We performed a retrospective review of patients with immune-mediated thrombocytopenia (ITP) treated with prolonged infusions of intravenous immunoglobulin (IVIg) (1 g/kg by continuous infusion over 24 hr) and concurrent platelets (1 pheresis unit every 8 hr), to determine the response rate of this therapy. Patient inclusion criteria included clinically significant thrombocytopenia, with either active bleeding, need for anticoagulation, or a needed surgical procedure. The average pretreatment platelet count was 10,000/microl, which increased to 55,000/microl after 24 hr and 69,000/microl after 48 hr.
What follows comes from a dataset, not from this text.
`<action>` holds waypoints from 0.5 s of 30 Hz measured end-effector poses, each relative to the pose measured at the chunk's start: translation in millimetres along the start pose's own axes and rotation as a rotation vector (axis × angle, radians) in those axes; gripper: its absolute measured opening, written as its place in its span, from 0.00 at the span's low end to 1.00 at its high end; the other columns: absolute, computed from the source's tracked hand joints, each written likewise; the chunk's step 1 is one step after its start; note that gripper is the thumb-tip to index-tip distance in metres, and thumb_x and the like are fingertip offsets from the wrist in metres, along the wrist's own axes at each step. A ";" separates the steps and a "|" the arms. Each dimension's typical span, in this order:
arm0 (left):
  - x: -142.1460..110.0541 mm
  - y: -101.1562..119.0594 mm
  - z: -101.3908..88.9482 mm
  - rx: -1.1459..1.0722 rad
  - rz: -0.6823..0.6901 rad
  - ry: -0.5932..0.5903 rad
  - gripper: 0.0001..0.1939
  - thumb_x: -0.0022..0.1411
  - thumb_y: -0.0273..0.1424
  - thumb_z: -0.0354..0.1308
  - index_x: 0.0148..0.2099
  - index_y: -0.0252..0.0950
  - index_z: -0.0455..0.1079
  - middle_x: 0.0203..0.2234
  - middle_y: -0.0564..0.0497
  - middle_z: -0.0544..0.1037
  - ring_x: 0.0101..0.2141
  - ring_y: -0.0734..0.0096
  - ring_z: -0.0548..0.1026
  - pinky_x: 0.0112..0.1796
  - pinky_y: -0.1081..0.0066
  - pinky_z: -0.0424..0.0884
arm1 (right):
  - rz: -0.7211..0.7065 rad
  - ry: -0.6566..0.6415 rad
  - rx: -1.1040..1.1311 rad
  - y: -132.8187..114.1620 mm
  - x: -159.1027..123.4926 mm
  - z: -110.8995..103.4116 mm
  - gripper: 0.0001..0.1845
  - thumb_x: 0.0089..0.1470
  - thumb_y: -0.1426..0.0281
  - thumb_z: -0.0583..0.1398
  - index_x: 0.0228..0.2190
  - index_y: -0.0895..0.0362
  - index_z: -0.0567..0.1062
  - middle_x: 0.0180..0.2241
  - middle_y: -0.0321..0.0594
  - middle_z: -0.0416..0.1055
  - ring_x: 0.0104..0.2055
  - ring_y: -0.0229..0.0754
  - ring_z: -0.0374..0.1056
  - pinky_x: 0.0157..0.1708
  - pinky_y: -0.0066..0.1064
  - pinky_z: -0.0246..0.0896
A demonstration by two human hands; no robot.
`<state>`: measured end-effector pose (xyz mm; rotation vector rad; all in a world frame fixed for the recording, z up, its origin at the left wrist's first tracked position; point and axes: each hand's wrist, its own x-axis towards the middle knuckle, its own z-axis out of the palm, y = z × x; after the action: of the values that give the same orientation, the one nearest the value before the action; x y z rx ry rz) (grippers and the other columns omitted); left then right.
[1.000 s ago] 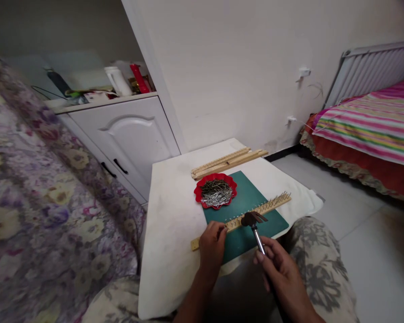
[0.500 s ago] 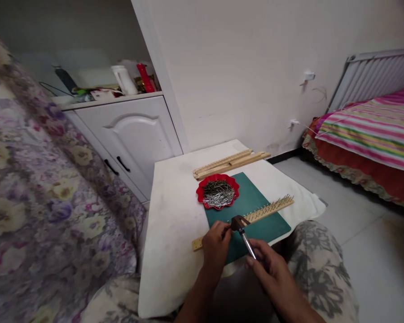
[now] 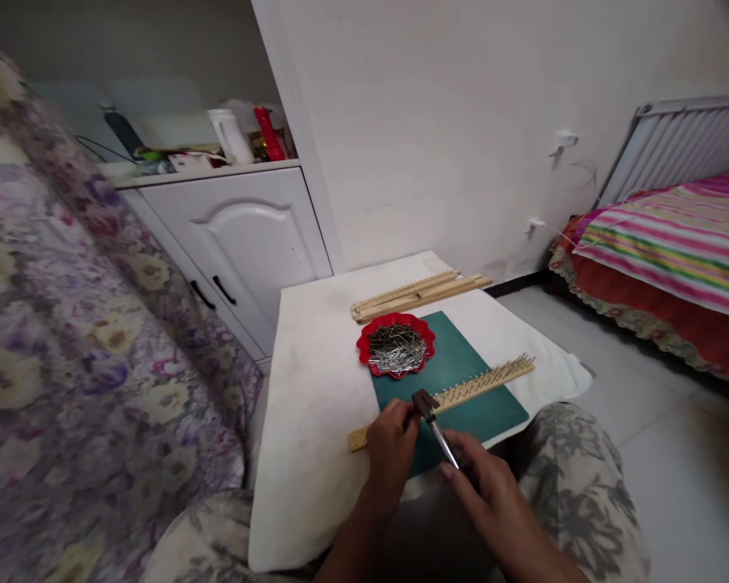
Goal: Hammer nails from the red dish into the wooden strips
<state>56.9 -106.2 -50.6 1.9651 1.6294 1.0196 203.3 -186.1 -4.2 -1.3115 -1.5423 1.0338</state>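
My right hand [image 3: 483, 482] is closed round the handle of a hammer [image 3: 442, 441], which has a dark head and a shiny metal shaft. The hammer's head is at the fingertips of my left hand [image 3: 393, 437], over a narrow wooden strip [image 3: 358, 440]. My left fingers are pinched together on the strip; whatever is between them is too small to make out. Rows of nails [image 3: 486, 379] stick up, slanted, from the strip's right part, while small holes mark its left end. Beneath the strip lies a green board [image 3: 443, 364]. A red scalloped bowl [image 3: 426, 334] full of loose nails [image 3: 398, 348] stands on its far-left corner.
More wooden strips [image 3: 422, 295] lie at the back of the white-covered table [image 3: 316, 364]. A floral curtain [image 3: 176, 364] hangs at the left, before a white cabinet [image 3: 255, 243]. To the right is a bed with a striped cover [image 3: 674, 235]. My knees flank the table's near edge.
The hammer's head has shifted a little left, closer to my left fingertips, and its tilt has changed. My left hand keeps its place on the strip. The whole view has moved slightly.
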 end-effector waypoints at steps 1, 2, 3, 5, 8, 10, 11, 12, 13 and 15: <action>0.1 0.0 0.1 0.003 0.000 0.002 0.07 0.58 0.27 0.51 0.29 0.37 0.69 0.26 0.55 0.71 0.27 0.74 0.68 0.27 0.75 0.57 | 0.004 -0.002 0.007 0.6 -0.3 0.5 0.13 0.56 0.69 0.55 0.45 0.53 0.69 0.38 0.43 0.77 0.40 0.50 0.72 0.40 0.35 0.64; 0.2 0.0 0.1 0.004 -0.002 0.005 0.07 0.58 0.28 0.51 0.29 0.37 0.68 0.26 0.55 0.71 0.27 0.74 0.69 0.27 0.75 0.57 | 0.008 -0.005 0.019 1.1 -0.9 1.1 0.13 0.56 0.69 0.55 0.45 0.53 0.69 0.37 0.43 0.77 0.39 0.50 0.72 0.40 0.35 0.64; 0.2 0.1 0.1 0.002 -0.003 0.006 0.07 0.58 0.28 0.51 0.29 0.37 0.68 0.26 0.55 0.71 0.27 0.74 0.69 0.27 0.75 0.57 | 0.011 -0.005 0.034 1.5 -1.6 1.7 0.13 0.56 0.69 0.55 0.45 0.52 0.69 0.36 0.42 0.77 0.38 0.50 0.72 0.39 0.35 0.64; 0.0 0.4 -0.6 -0.013 0.002 0.001 0.07 0.58 0.28 0.50 0.30 0.37 0.69 0.27 0.54 0.72 0.29 0.73 0.70 0.29 0.75 0.59 | 0.009 -0.003 0.072 2.3 -3.4 2.6 0.13 0.56 0.68 0.55 0.45 0.52 0.69 0.33 0.40 0.76 0.35 0.48 0.72 0.38 0.34 0.64; -1.4 -0.2 -3.9 -0.082 0.038 -0.021 0.08 0.58 0.27 0.50 0.32 0.38 0.70 0.29 0.53 0.73 0.32 0.72 0.71 0.33 0.73 0.63 | 0.012 0.024 0.128 6.5 -6.2 3.7 0.13 0.56 0.67 0.56 0.44 0.52 0.69 0.32 0.39 0.76 0.32 0.46 0.71 0.37 0.33 0.64; -2.7 -2.7 -8.4 -0.134 0.063 -0.020 0.08 0.59 0.27 0.50 0.33 0.38 0.70 0.29 0.52 0.73 0.32 0.71 0.71 0.34 0.73 0.64 | 0.032 0.038 0.170 11.9 -7.7 4.1 0.14 0.55 0.66 0.57 0.45 0.53 0.70 0.32 0.39 0.76 0.33 0.46 0.70 0.36 0.32 0.64; -2.9 -4.7 -11.4 -0.149 0.067 -0.010 0.08 0.59 0.28 0.50 0.33 0.37 0.70 0.29 0.52 0.72 0.31 0.71 0.71 0.33 0.73 0.65 | 0.046 0.039 0.194 14.9 -8.4 4.2 0.14 0.55 0.66 0.58 0.44 0.53 0.70 0.31 0.39 0.76 0.33 0.46 0.70 0.35 0.32 0.63; -2.5 -7.0 -14.9 -0.154 0.067 0.007 0.08 0.59 0.29 0.50 0.33 0.37 0.70 0.28 0.52 0.72 0.31 0.71 0.71 0.32 0.73 0.65 | 0.061 0.037 0.223 17.9 -9.1 4.1 0.14 0.54 0.65 0.58 0.44 0.53 0.71 0.30 0.38 0.75 0.32 0.46 0.70 0.34 0.31 0.63; -1.2 -9.5 -18.9 -0.147 0.063 0.029 0.08 0.60 0.30 0.50 0.33 0.37 0.70 0.27 0.52 0.72 0.30 0.72 0.70 0.31 0.74 0.65 | 0.074 0.031 0.254 20.8 -10.0 3.8 0.14 0.54 0.65 0.59 0.44 0.53 0.71 0.28 0.37 0.75 0.31 0.45 0.69 0.33 0.31 0.63; 5.3 -14.4 -27.8 -0.104 0.055 0.072 0.08 0.60 0.30 0.49 0.34 0.37 0.70 0.27 0.52 0.72 0.28 0.72 0.70 0.30 0.74 0.65 | 0.096 0.028 0.323 25.7 -12.3 2.8 0.14 0.54 0.63 0.59 0.43 0.53 0.72 0.25 0.35 0.73 0.29 0.44 0.68 0.31 0.30 0.62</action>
<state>27.1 -101.7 -40.8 1.9349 1.5333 1.1846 209.5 -195.6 -30.5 -1.1759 -1.2387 1.2610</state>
After 24 hr, 62.7% of patients had a platelet count >50,000/microl. Bleeding was controlled initially in all patients, and those requiring a procedure experienced no bleeding complications. Over half of the patients (52.5%) required additional treatments for recurrent or refractory ITP. Six of the 21 patients requiring retreatment (29%) received IVIg and platelets again in a similar fashion, with similar results. No side effects of the combined treatment were noted. There is limited literature on the optimal dose and schedule for administration of IVIg and platelets. Our approach for administration of IVIg and platelets concurrently was associated with minimal side effects, resolution of bleeding, ability to safely undergo procedures, and rapid restoration of adequate platelet counts.

摘要

我们对接受静脉注射免疫球蛋白(IVIg)长时间输注(24小时持续输注1 g/kg)并同时输注血小板(每8小时1个单采单位)治疗的免疫性血小板减少症(ITP)患者进行了回顾性研究,以确定该治疗方法的缓解率。患者纳入标准包括具有临床意义的血小板减少症,伴有活动性出血、需要抗凝或需要进行外科手术。治疗前平均血小板计数为10,000/微升,24小时后升至55,000/微升,48小时后升至69,000/微升。24小时后,62.7%的患者血小板计数>50,000/微升。所有患者的出血最初均得到控制,需要进行手术的患者未出现出血并发症。超过一半的患者(52.5%)因复发或难治性ITP需要额外治疗。21例需要再次治疗的患者中有6例(29%)以类似方式再次接受了IVIg和血小板治疗,结果相似。未观察到联合治疗的副作用。关于IVIg和血小板给药的最佳剂量和方案的文献有限。我们同时给予IVIg和血小板的方法副作用最小,出血得到缓解,能够安全地进行手术,并且血小板计数能迅速恢复到足够水平。